WORK REQUIRED: Scan the lines below for the string "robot" and copy every one that has it.

SUPPLIED RECORDS:

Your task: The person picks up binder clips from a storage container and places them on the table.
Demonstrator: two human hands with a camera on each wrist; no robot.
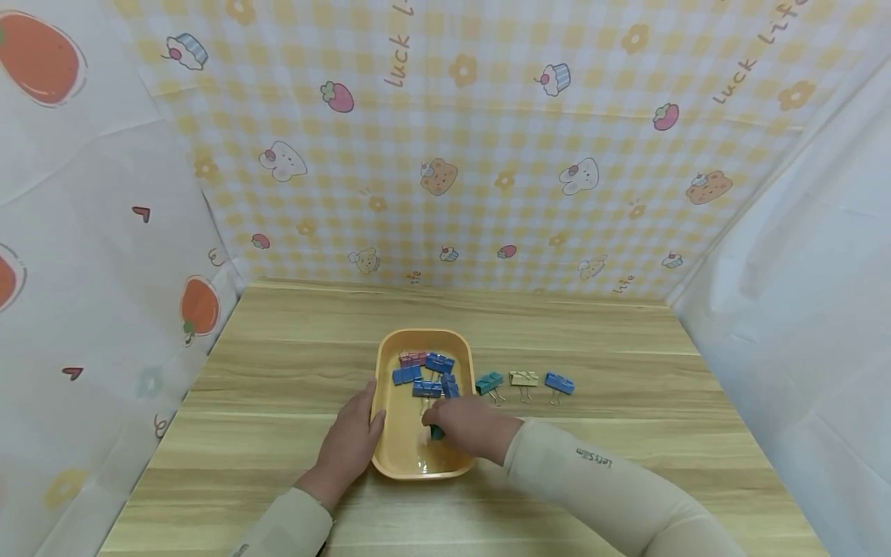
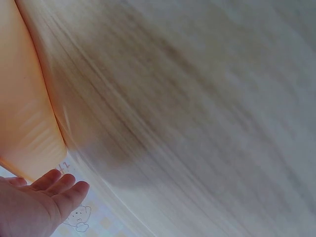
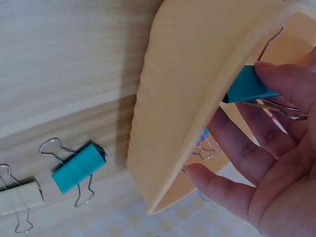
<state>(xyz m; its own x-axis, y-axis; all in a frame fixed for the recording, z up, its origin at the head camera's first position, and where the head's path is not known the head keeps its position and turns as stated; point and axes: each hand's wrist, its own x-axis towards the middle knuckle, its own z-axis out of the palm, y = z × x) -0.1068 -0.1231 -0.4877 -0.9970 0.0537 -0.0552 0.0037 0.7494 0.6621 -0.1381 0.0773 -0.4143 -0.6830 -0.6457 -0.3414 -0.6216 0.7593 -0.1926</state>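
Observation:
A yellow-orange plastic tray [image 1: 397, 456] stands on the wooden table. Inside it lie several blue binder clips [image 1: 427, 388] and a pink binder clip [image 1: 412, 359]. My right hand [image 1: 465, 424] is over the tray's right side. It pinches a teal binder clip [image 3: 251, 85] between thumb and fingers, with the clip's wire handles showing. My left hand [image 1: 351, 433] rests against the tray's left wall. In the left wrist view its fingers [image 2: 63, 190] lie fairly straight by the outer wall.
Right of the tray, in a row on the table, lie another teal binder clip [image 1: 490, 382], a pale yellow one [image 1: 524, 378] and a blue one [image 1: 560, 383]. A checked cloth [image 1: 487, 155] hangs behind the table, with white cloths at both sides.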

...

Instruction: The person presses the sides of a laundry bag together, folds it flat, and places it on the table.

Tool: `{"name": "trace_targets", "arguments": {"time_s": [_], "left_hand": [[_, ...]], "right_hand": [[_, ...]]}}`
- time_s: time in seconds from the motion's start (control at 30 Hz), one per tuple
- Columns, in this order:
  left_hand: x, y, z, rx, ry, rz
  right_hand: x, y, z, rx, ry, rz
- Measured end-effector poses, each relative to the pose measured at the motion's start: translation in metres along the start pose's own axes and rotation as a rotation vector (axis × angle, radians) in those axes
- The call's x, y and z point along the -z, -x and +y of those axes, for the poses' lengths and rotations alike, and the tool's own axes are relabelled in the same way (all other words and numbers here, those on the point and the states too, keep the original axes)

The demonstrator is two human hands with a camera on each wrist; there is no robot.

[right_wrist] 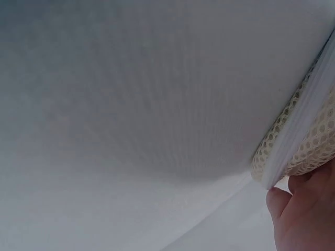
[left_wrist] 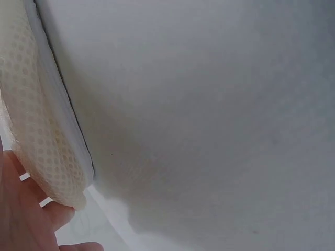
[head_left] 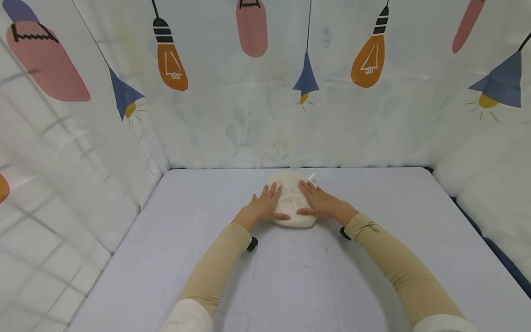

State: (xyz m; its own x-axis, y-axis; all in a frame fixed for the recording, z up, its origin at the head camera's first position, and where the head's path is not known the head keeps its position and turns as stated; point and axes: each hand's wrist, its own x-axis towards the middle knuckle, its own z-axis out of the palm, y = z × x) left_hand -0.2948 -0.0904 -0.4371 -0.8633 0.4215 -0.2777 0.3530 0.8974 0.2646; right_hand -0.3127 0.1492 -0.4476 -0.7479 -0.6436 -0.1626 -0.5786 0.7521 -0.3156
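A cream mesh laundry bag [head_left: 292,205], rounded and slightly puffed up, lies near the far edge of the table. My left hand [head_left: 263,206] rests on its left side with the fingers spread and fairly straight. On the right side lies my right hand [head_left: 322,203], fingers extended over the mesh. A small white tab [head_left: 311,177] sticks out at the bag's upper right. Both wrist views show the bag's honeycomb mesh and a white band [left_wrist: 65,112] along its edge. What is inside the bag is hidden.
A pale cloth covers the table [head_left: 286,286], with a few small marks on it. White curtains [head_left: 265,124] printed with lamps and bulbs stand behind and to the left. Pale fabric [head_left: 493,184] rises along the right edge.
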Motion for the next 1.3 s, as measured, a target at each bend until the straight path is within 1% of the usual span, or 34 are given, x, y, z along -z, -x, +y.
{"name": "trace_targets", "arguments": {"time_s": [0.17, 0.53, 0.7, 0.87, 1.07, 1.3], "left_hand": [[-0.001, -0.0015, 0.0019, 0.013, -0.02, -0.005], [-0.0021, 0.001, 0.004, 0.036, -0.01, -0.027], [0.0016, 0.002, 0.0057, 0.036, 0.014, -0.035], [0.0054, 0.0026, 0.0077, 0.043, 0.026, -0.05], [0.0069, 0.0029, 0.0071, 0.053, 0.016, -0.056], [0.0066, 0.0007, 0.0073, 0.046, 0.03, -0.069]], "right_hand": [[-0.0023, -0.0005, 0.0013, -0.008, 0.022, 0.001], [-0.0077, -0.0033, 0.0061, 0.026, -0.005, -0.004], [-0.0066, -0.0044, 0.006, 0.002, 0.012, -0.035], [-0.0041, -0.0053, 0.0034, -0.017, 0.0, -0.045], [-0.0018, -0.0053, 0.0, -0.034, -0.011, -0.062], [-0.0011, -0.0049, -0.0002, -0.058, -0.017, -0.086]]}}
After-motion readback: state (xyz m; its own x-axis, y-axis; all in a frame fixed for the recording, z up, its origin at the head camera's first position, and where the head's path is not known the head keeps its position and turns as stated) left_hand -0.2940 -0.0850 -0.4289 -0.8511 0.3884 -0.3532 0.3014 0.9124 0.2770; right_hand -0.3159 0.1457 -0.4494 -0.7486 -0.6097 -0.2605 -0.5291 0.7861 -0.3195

SOLUTION BELOW:
Demonstrator: two human hands with a camera on each wrist; no robot.
The demonstrator is two human hands with a camera on each wrist; there is no robot.

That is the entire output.